How defenders can detect the threat

Security teams should not limit detection to suspicious PowerShell activity. In this campaign, Chrome handled the browser-side control channel, while the Native Messaging Host handled the operating-system command execution.

Administrators should review unexpected entries under Chrome enterprise policy keys, especially on unmanaged systems. Google’s Chrome app and extension policies are useful for confirming which settings should exist on managed Windows machines.

Native Messaging registrations should also be checked against approved software.

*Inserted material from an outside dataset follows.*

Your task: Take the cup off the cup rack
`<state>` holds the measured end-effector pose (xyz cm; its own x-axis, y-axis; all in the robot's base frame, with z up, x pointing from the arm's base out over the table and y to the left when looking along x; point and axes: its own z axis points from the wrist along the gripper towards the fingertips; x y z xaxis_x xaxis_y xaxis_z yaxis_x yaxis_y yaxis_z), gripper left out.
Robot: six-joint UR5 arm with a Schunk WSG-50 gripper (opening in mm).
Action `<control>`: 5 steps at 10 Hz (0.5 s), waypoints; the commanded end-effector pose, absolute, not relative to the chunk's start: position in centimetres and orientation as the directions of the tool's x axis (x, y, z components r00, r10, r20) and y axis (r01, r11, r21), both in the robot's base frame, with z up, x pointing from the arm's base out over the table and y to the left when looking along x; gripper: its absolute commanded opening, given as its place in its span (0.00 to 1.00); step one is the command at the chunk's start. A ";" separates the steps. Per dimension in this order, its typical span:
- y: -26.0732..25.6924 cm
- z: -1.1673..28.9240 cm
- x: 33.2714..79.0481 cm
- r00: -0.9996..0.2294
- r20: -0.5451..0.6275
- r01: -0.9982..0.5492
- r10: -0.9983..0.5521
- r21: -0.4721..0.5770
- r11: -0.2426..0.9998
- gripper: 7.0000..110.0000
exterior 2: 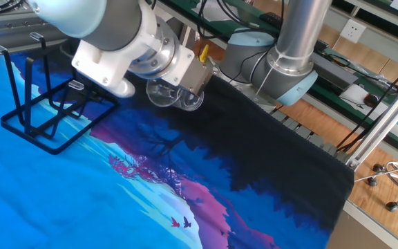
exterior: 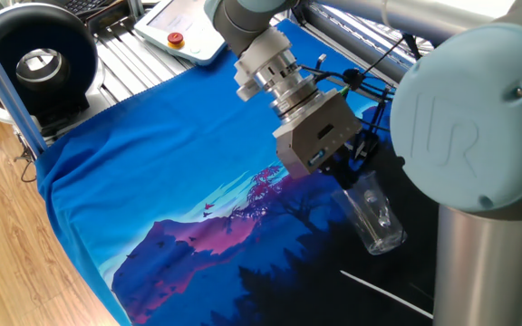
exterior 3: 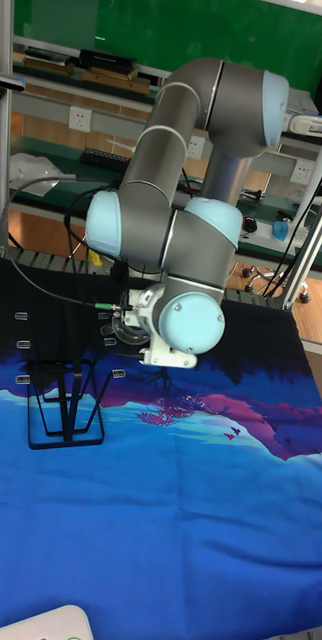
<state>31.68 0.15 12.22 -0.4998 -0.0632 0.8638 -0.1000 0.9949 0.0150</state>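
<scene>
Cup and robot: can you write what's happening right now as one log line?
gripper: shut on cup | cup: clear, tilted, off the rack, held above the cloth | rack: black, pegs bare, standing on the cloth

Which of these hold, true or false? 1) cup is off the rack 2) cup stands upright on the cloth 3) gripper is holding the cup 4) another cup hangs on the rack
1) True: the cup is clear of the cup rack.
2) False: it is tilted on its side, held in the air above the cloth.
3) True: the gripper is shut on the cup.
4) False: the rack's pegs are bare.
</scene>
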 end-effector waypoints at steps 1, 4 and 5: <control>-0.3 12.8 31.4 -0.483 0.872 -0.089 -0.077 0.038 0.995 0.00; -1.0 13.7 31.3 -0.478 0.874 -0.086 -0.086 0.051 0.995 0.00; -1.2 14.2 31.3 -0.481 0.873 -0.086 -0.085 0.050 0.995 0.00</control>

Unknown extension IDs, user-writable executable paths, suspicious host names, and unexpected allowed_origins entries can all indicate abuse.

Item to inspect	Suspicious sign
Chrome policy keys	Unexpected ExtensionInstallAllowlist or ExtensionInstallSources entries
Native Messaging hosts	Unknown host names under HKCU registry locations
Chrome extensions	Unknown extension IDs installed outside normal user flow
PowerShell logs	Hidden processes launched shortly after script execution
Network activity	POST traffic to ext2[.]info or related infrastructure

Incident response steps

Removing the extension alone may not fully clean an infected system. The Native Messaging Host registration and local host files can keep the bridge in place, even after the visible browser component disappears.

Response teams should remove the malicious Chrome extension, delete the Native Messaging Host registration, inspect temporary folders, review PowerShell execution history, and check for DLL side-loading artifacts.

Organizations should also invalidate exposed browser sessions and reset credentials for affected accounts. When attackers steal active cookies, password resets alone may not end every live session unless session tokens also get revoked.

1. Audit Chrome extension policy keys on affected Windows systems.
2. Remove unknown Native Messaging Host registry entries.
3. Check for client_124578.exe and d3d11.dll in temporary paths.
4. Block known command-and-control indicators at the endpoint and network level.
5. Revoke exposed sessions for Google and other browser-based accounts.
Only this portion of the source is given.